As you say, life isn't always accommodating enough to let you talk your way out of trouble, or give you enough warning to avoid it, but that should be the main aim of self defence. Basically, the hierarchy of self defence goes - awareness, avoidance, de-escalation, distraction, pre-emptive striking, then defence itself (against a physical attack). If you get to that point, then a lot of things have gone wrong so far.

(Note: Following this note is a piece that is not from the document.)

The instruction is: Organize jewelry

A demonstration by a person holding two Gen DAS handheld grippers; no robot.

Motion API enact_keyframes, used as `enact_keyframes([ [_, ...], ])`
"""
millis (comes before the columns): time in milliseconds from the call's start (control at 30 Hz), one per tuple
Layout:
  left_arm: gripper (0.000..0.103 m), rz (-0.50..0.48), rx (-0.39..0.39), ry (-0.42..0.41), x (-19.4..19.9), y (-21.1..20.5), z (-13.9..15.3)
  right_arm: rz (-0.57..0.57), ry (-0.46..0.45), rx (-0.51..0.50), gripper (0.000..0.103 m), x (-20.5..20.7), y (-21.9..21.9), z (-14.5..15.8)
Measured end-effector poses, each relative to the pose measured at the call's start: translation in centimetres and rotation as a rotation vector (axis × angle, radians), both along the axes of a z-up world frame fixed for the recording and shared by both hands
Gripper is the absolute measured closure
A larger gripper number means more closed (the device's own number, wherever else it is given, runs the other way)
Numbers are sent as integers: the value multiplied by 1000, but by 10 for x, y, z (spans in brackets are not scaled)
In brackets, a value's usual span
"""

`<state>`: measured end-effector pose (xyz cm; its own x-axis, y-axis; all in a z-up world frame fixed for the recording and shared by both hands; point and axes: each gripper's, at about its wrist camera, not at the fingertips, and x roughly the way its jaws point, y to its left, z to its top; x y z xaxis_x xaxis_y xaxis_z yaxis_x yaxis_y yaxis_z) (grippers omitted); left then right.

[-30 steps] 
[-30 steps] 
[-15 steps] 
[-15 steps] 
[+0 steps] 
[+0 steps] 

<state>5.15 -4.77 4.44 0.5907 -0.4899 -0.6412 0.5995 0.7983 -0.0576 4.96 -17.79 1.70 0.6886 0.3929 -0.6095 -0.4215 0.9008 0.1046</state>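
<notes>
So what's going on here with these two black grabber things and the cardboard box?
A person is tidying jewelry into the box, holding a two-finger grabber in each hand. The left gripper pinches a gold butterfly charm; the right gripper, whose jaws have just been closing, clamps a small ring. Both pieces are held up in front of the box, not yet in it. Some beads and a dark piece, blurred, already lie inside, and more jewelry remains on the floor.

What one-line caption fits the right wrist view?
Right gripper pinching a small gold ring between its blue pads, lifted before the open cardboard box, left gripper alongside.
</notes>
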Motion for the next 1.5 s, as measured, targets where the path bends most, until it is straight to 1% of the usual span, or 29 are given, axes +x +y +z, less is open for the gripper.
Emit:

When it comes to martial arts being defences, that's also not really the case. For one thing, no martial art is designed to handle modern violence (with MMA being probably the closest, honestly, but that's more due to the influence MMA has had on modern violence than the other way around), nor are they designed to deal with modern societal and legal realities. Many martial arts teach things that are simply bad advice from a legal standpoint in many areas as "self defence techniques". I've seen demonstrations of techniques that involve multiple broken bones, potential concussions, and stomping down onto the head of a downed opponent. This is in response to a simple grab. 

There is also a disconnect between the methods used and reality outside of the context of the art. 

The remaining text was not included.